== Material provided ==

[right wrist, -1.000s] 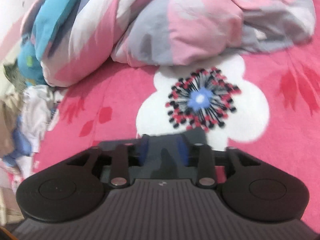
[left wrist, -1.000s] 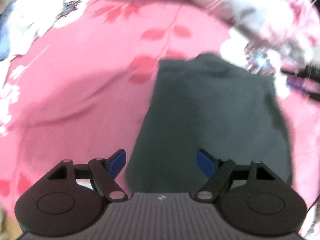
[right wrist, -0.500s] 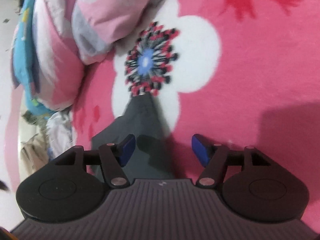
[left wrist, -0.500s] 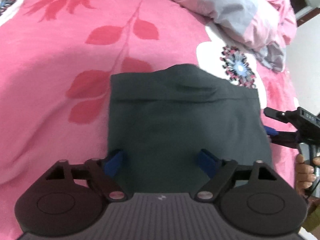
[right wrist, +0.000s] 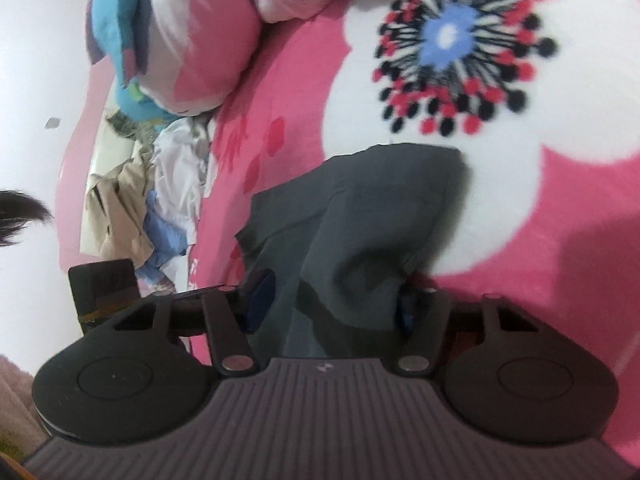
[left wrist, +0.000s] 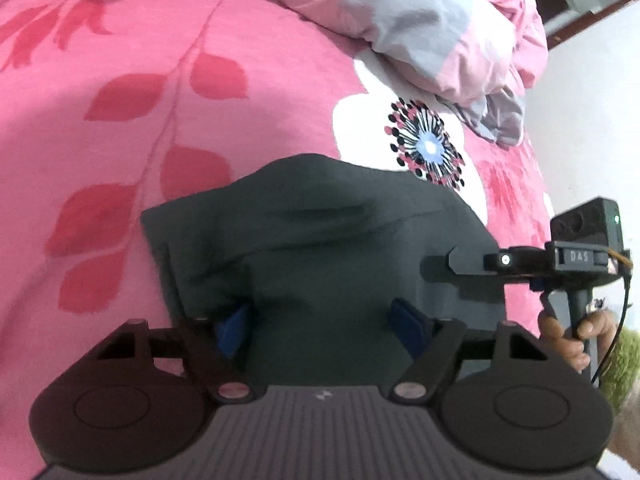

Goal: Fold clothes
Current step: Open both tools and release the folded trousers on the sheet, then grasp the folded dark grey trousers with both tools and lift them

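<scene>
A dark grey folded garment (left wrist: pixel 320 232) lies on the pink flowered bedspread (left wrist: pixel 120 152). My left gripper (left wrist: pixel 320 326) is down on its near edge. The jaws are closing with cloth between the blue pads (left wrist: pixel 234 328), which do not pinch it. In the right wrist view the same garment (right wrist: pixel 360 208) is rumpled into a ridge between the pads of my right gripper (right wrist: pixel 332 306). Those jaws are closing too, with a gap still at the left pad (right wrist: pixel 260 300). From the left wrist view the right gripper (left wrist: pixel 440 268) reaches over the garment's right edge.
A crumpled pink and grey quilt (left wrist: pixel 440 40) lies beyond the garment at the upper right. A heap of loose clothes (right wrist: pixel 160 200) and blue and pink bedding (right wrist: pixel 168 40) sit along the wall. A person's hand (left wrist: pixel 568 340) holds the right gripper's handle.
Both grippers have sunk toward the garment. The right one tipped down from the bedding to the garment's right edge, where cloth now bunches between its pads. The left one sits lower on the near edge.
</scene>
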Demonstrator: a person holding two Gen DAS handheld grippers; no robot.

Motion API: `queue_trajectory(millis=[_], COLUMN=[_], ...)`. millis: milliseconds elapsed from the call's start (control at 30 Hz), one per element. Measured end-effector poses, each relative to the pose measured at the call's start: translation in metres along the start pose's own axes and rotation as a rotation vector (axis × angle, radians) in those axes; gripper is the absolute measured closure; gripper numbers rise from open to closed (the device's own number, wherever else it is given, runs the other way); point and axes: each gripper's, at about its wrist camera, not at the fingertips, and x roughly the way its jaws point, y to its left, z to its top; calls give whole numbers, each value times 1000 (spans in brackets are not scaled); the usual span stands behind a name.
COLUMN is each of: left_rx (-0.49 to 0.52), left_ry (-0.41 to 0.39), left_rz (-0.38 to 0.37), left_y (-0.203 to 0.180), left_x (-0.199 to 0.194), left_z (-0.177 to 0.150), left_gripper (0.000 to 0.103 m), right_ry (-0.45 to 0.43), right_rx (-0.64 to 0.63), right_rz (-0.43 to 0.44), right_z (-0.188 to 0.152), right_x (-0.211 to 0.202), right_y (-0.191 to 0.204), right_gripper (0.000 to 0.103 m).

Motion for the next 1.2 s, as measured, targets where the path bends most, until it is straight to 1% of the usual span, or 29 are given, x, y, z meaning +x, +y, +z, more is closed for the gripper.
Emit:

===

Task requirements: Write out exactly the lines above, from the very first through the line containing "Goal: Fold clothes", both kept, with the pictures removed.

Written solution:
[right wrist, -1.000s] 
[left wrist, -1.000s] 
[right wrist, -0.500s] 
[left wrist, -0.500s] 
[right wrist, +0.000s] 
[left wrist, +0.000s] 

Goal: Fold clothes

Nothing else is required to finish the exercise.